YOUR ASSIGNMENT ::
Without any pictures, retype exactly the lines that begin at the one holding "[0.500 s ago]" and end at the last line of the data below.
============================================================
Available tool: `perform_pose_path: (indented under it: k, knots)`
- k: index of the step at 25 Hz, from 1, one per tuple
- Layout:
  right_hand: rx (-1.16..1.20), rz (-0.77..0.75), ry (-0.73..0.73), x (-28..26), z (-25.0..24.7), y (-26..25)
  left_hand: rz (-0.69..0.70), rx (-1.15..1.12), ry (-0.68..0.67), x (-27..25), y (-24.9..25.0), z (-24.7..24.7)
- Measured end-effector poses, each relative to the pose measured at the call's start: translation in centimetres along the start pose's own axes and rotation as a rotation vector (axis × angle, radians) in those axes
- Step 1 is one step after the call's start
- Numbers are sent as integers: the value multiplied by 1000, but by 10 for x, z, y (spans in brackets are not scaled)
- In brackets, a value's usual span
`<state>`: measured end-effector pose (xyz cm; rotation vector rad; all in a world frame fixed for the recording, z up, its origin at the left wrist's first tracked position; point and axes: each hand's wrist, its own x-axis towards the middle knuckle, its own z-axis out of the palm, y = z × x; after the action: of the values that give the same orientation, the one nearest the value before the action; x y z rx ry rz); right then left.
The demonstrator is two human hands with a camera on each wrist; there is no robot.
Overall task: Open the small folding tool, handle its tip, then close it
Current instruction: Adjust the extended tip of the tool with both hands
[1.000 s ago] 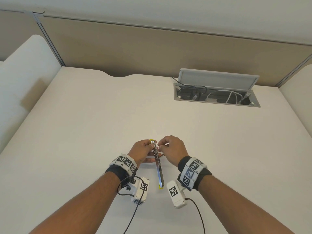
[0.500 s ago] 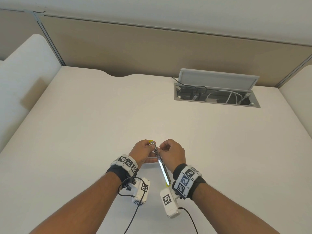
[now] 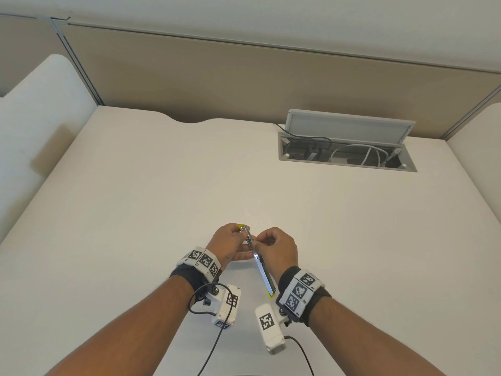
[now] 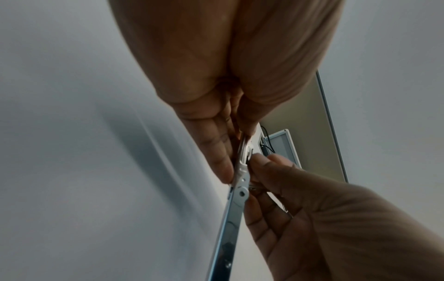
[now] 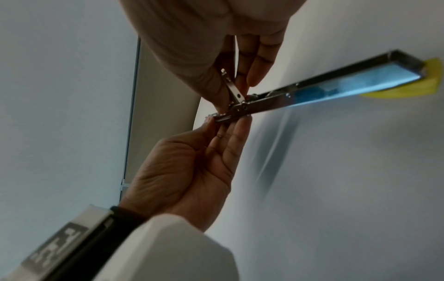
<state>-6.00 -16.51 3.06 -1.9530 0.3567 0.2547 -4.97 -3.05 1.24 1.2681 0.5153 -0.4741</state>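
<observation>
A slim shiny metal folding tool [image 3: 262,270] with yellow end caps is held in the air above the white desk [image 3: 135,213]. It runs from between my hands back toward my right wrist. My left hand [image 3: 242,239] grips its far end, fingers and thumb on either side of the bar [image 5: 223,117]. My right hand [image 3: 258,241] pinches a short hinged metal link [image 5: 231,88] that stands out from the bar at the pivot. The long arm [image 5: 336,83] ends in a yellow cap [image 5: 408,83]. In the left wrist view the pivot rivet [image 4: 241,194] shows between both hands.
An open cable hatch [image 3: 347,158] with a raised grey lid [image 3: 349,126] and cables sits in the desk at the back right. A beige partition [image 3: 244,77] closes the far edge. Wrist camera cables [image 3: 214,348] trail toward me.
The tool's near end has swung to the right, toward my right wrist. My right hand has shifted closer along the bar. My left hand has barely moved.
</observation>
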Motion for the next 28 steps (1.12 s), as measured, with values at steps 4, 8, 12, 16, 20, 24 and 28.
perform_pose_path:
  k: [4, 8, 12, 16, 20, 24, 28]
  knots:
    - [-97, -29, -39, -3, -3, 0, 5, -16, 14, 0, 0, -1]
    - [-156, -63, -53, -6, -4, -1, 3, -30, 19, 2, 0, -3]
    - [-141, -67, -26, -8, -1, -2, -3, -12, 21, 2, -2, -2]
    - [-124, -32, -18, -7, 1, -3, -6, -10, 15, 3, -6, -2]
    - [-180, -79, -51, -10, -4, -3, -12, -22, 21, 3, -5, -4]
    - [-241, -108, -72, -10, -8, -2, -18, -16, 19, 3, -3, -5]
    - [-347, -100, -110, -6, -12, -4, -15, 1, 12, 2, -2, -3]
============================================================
SOLUTION TO THE PROBLEM ::
[0.500 s ago] 
[now] 
[now] 
[now] 
<state>-6.00 -16.51 3.06 -1.9530 0.3567 0.2547 -4.97 -3.05 1.24 1.2681 0.5153 -0.4741</state>
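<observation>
A slim shiny metal folding tool [image 3: 262,270] with yellow end caps is held in the air above the white desk [image 3: 135,213]. It runs from between my hands back toward my right wrist. My left hand [image 3: 242,239] grips its far end, fingers and thumb on either side of the bar [image 5: 223,117]. My right hand [image 3: 258,241] pinches a short hinged metal link [image 5: 231,88] that stands out from the bar at the pivot. The long arm [image 5: 336,83] ends in a yellow cap [image 5: 408,83]. In the left wrist view the pivot rivet [image 4: 241,194] shows between both hands.
An open cable hatch [image 3: 347,158] with a raised grey lid [image 3: 349,126] and cables sits in the desk at the back right. A beige partition [image 3: 244,77] closes the far edge. Wrist camera cables [image 3: 214,348] trail toward me.
The tool's near end has swung to the right, toward my right wrist. My right hand has shifted closer along the bar. My left hand has barely moved.
</observation>
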Motion for the next 28 steps (1.12 s), as measured, with values at steps 4, 8, 12, 16, 20, 24 and 28.
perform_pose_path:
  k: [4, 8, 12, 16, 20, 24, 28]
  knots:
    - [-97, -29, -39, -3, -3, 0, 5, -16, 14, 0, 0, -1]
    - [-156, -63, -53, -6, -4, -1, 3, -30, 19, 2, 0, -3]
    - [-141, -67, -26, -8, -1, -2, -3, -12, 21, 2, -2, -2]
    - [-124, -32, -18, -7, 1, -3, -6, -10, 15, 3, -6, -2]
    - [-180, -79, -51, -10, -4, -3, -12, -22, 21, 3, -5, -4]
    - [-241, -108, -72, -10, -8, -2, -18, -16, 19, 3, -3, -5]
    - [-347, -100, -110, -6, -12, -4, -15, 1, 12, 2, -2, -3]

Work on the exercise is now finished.